──────── INFORMATION SUPPLIED ────────

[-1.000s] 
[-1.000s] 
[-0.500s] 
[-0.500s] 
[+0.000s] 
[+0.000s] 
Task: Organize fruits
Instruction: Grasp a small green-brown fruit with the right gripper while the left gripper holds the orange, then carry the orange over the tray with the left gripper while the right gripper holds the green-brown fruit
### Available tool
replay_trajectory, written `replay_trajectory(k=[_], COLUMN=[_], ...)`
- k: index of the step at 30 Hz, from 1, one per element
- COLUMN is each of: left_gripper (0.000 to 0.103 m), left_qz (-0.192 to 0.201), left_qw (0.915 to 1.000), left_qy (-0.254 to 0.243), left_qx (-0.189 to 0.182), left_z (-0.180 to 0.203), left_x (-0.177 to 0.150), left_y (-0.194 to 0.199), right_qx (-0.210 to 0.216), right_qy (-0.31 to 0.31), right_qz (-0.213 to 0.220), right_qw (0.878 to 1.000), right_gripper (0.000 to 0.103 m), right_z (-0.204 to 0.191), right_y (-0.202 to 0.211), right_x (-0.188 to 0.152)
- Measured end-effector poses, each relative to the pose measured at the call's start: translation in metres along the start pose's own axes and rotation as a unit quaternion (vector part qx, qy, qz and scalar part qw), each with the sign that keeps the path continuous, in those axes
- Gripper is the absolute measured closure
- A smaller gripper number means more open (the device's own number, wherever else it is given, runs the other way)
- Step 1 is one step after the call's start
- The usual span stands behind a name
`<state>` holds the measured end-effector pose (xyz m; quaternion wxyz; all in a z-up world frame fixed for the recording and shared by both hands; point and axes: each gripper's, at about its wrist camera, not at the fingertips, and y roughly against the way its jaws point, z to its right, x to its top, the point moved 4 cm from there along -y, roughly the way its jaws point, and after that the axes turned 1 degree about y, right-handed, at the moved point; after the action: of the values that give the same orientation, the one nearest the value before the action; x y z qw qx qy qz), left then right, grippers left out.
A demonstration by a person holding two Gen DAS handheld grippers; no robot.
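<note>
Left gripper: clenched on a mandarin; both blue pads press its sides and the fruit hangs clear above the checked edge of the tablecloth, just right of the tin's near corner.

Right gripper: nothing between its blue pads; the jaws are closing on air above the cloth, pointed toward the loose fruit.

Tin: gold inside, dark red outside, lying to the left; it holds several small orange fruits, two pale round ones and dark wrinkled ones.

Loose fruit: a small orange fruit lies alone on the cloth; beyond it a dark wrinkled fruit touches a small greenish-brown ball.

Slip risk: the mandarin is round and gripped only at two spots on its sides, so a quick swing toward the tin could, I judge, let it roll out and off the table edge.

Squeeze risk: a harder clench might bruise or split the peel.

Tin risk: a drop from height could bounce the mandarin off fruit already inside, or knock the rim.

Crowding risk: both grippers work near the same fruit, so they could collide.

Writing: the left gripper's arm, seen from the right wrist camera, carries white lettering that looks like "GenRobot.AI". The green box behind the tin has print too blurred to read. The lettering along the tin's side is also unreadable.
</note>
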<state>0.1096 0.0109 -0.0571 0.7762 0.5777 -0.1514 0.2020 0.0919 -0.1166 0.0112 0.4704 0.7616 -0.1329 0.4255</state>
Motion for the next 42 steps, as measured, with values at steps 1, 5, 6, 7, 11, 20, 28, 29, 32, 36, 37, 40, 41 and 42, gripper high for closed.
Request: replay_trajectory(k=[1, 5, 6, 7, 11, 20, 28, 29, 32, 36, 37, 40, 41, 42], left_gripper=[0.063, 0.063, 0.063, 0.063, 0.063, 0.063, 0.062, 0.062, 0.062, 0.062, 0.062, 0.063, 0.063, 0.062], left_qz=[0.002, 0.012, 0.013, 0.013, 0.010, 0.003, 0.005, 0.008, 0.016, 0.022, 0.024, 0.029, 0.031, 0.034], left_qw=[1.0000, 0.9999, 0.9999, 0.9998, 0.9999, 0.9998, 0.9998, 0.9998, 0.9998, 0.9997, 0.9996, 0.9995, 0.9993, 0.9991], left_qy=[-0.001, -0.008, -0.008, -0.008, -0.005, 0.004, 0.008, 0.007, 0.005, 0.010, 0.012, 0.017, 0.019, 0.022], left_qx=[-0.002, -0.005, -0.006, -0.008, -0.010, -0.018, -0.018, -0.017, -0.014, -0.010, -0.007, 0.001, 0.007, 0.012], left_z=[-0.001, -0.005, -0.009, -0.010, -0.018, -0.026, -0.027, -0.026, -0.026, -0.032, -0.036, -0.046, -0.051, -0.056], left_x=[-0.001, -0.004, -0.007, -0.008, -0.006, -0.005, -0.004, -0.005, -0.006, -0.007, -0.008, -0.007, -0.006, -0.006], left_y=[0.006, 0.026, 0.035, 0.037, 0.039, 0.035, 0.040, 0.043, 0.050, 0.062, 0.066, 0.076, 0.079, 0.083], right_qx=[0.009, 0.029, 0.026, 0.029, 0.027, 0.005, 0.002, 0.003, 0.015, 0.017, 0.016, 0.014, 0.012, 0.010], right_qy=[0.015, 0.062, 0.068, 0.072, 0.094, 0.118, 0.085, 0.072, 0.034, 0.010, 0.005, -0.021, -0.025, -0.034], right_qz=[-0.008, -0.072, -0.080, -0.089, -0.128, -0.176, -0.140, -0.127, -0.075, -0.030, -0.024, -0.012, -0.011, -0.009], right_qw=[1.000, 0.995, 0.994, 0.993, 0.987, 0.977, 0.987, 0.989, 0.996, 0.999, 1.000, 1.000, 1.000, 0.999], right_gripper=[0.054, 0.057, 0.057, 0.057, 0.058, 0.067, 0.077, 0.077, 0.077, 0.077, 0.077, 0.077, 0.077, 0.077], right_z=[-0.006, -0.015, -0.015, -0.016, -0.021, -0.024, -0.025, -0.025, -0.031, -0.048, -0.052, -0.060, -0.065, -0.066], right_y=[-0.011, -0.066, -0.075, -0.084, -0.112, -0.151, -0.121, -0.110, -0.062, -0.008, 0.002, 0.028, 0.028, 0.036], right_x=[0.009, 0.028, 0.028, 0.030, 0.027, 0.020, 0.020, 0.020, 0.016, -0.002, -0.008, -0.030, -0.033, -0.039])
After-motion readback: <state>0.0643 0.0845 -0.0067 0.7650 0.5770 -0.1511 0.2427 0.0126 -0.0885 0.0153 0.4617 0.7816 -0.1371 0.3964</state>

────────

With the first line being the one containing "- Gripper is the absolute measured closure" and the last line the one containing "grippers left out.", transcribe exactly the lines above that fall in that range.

- ANSWER SECTION
- Gripper is the absolute measured closure
- A smaller gripper number means more open (the device's own number, wherever else it is given, runs the other way)
- Step 1 is one step after the call's start
- The usual span stands behind a name
`<state>` holds the measured end-effector pose (xyz m; quaternion wxyz; all in a z-up world frame fixed for the recording and shared by both hands; point and axes: each gripper's, at about its wrist camera, not at the fingertips, and y roughly against the way its jaws point, z to its right, x to its top, the point moved 4 cm from there along -y, roughly the way its jaws point, and after that the axes turned 1 degree about y, right-handed, at the moved point; after the action: of the values that give the same orientation, the one nearest the value before the action; x y z qw qx qy qz), left then right, grippers left out.

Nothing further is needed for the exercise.